■ **Instructions to follow**: Nothing in the data should change when you return it, but leave the pictures out.

■ **Data provided**:
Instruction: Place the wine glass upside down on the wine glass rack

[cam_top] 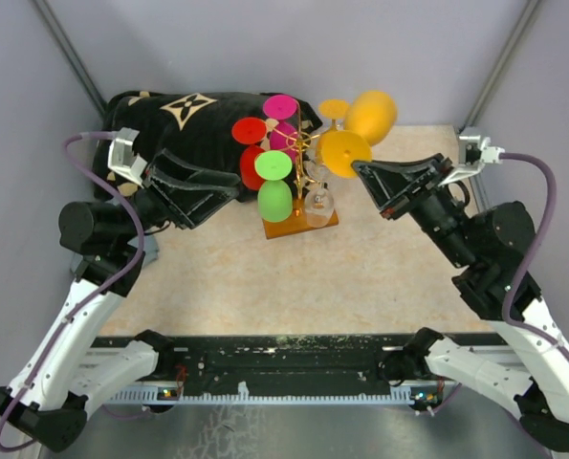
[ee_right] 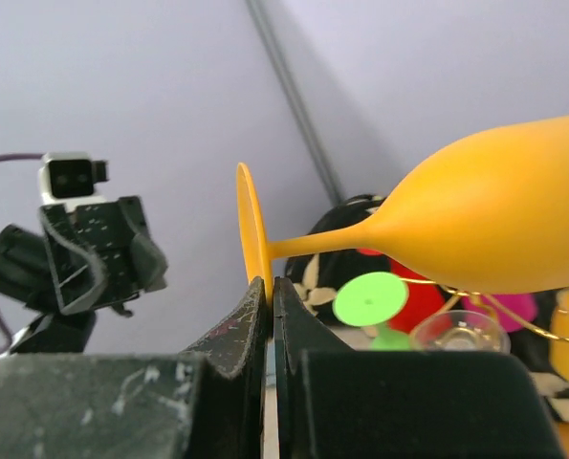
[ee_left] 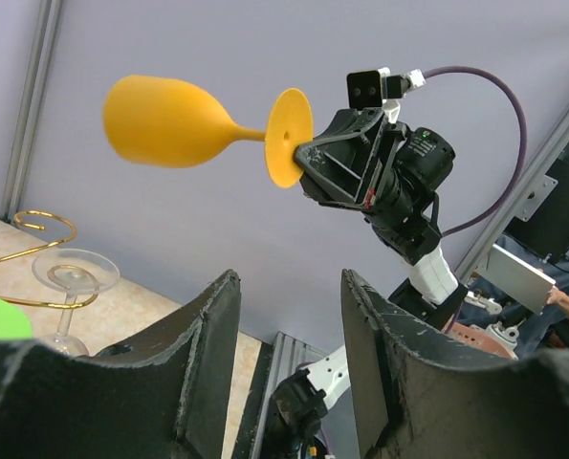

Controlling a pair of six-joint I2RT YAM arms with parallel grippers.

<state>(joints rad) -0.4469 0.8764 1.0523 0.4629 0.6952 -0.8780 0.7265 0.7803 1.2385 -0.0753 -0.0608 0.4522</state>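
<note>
Pinching an orange wine glass (cam_top: 371,116) by its foot, up in the air beside the wine glass rack (cam_top: 301,222).
Seen over the beige worktop (cam_top: 380,277): rack standing mid-surface on its wooden base, gold wire arms hung with green, red, magenta and clear glasses. Wine glass lying sideways above the rack's right side, stem level, bowl pointing away, foot disc clamped edge-on in the tightly closed right claw (ee_right: 269,287). Left claw (ee_left: 289,287) parted and empty, facing the glass from the rack's other side.
</note>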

■ **Response below**:
Instruction: Place the wine glass upside down on the wine glass rack

[cam_top] 
[ee_right] 
[ee_left] 

Controlling a pair of six-joint I2RT YAM arms with parallel grippers.

<state>(joints rad) -0.4469 0.8764 1.0523 0.4629 0.6952 -0.8780 0.7265 0.7803 1.2385 -0.0753 -0.0608 0.4522</state>
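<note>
Pinching an orange wine glass (cam_top: 371,116) by its foot, up in the air beside the wine glass rack (cam_top: 301,222).
Seen over the beige worktop (cam_top: 380,277): rack standing mid-surface on its wooden base, gold wire arms hung with green, red, magenta and clear glasses. Wine glass lying sideways above the rack's right side, stem level, bowl pointing away, foot disc clamped edge-on in the tightly closed right claw (ee_right: 269,287). Left claw (ee_left: 289,287) parted and empty, facing the glass from the rack's other side.
</note>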

The output above is complete as it stands.